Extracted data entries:
######

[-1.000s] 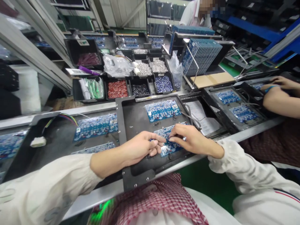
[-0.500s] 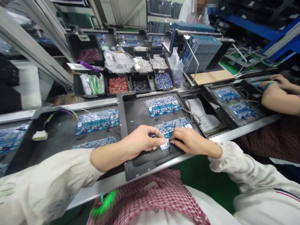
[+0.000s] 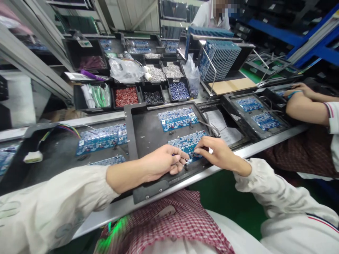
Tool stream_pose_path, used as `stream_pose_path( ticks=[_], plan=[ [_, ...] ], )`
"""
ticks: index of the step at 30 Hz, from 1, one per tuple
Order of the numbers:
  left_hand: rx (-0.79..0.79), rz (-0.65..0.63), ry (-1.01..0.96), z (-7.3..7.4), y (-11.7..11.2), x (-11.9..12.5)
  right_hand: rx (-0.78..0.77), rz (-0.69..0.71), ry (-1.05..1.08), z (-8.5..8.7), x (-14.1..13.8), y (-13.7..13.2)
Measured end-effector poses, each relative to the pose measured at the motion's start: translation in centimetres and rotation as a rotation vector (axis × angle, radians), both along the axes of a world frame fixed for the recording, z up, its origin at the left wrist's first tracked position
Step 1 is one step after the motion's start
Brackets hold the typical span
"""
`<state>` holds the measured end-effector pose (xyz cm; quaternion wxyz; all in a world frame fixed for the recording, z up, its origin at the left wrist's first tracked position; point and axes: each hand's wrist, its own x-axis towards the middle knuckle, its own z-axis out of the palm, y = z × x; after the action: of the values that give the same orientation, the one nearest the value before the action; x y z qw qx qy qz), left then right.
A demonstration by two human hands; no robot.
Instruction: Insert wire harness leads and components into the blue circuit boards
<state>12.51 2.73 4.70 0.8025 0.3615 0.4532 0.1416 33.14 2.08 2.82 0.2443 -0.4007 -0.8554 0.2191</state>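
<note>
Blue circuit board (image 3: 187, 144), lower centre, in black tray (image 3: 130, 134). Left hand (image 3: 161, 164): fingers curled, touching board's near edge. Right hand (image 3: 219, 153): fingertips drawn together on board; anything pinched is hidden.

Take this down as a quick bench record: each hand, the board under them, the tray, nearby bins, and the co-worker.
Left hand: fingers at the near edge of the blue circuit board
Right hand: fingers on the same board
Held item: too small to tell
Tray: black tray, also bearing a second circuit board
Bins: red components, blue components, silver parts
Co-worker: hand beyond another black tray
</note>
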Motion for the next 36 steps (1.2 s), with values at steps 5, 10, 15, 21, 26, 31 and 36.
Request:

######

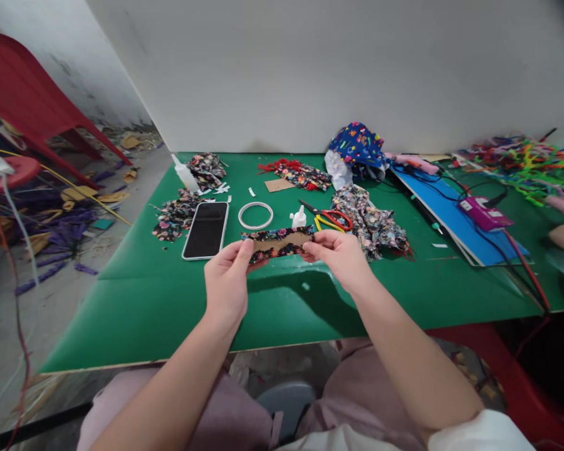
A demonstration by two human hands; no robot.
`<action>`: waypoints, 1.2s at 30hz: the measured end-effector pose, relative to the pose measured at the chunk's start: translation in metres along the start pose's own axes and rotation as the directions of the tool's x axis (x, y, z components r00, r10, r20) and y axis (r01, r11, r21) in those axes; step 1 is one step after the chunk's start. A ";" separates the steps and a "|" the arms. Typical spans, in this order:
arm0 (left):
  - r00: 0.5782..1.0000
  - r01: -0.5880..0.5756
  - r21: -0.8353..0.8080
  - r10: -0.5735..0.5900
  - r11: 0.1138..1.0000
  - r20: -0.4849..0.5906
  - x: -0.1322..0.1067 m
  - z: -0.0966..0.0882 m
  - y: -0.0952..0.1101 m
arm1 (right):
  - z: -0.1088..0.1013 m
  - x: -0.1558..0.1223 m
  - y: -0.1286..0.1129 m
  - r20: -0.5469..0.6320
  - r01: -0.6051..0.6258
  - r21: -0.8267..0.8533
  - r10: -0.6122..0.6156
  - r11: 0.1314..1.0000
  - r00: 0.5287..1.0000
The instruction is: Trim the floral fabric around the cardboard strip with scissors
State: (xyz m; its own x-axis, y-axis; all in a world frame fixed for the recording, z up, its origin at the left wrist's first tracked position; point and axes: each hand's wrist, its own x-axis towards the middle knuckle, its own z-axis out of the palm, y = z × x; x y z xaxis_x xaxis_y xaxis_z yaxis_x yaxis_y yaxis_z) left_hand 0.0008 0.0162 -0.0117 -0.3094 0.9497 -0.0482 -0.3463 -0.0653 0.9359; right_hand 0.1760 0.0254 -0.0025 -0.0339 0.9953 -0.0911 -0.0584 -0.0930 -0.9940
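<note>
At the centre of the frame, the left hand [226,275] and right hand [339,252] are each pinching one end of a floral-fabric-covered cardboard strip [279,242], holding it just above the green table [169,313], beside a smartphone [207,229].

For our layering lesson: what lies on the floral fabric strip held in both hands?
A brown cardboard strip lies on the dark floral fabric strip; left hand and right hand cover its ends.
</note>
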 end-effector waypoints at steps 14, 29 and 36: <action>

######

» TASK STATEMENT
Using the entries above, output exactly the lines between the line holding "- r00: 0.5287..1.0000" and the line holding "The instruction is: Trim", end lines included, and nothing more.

» ANSWER FOR THIS EXERCISE
  - r00: 0.5287..1.0000
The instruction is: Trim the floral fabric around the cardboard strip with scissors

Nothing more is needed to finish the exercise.